### TASK PROMPT
A word-for-word retyping of the listing is the goal.

### DATASET EXTRACT
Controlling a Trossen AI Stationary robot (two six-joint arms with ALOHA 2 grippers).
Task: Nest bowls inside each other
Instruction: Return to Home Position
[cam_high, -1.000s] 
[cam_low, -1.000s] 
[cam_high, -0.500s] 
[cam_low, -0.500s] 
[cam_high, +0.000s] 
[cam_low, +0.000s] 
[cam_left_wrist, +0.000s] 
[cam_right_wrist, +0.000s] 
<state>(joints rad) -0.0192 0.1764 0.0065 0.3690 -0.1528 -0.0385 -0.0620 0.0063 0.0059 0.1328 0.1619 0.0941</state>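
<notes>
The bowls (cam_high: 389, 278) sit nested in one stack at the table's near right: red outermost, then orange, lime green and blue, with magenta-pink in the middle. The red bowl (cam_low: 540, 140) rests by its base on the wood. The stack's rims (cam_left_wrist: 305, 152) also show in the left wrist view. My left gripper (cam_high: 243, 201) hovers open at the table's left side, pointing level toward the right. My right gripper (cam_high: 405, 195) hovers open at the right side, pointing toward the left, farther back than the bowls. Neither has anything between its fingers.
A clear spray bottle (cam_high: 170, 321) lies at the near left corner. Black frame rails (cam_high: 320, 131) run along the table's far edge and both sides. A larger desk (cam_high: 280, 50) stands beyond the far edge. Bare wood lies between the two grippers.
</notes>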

### THE COMPLETED TASK
Controlling a Trossen AI Stationary robot (two six-joint arms with ALOHA 2 grippers).
Task: Nest bowls inside each other
Instruction: Return to Home Position
[cam_high, -1.000s] 
[cam_low, -1.000s] 
[cam_high, -0.500s] 
[cam_low, -0.500s] 
[cam_high, +0.000s] 
[cam_low, +0.000s] 
[cam_left_wrist, +0.000s] 
[cam_right_wrist, +0.000s] 
<state>(joints rad) -0.0192 0.1764 0.0065 0.3690 -0.1528 -0.0385 -0.0620 0.0063 0.0059 0.1328 0.1619 0.0941</state>
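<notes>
The bowls (cam_high: 389, 278) sit nested in one stack at the table's near right: red outermost, then orange, lime green and blue, with magenta-pink in the middle. The red bowl (cam_low: 540, 140) rests by its base on the wood. The stack's rims (cam_left_wrist: 305, 152) also show in the left wrist view. My left gripper (cam_high: 243, 201) hovers open at the table's left side, pointing level toward the right. My right gripper (cam_high: 405, 195) hovers open at the right side, pointing toward the left, farther back than the bowls. Neither has anything between its fingers.
A clear spray bottle (cam_high: 170, 321) lies at the near left corner. Black frame rails (cam_high: 320, 131) run along the table's far edge and both sides. A larger desk (cam_high: 280, 50) stands beyond the far edge. Bare wood lies between the two grippers.
</notes>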

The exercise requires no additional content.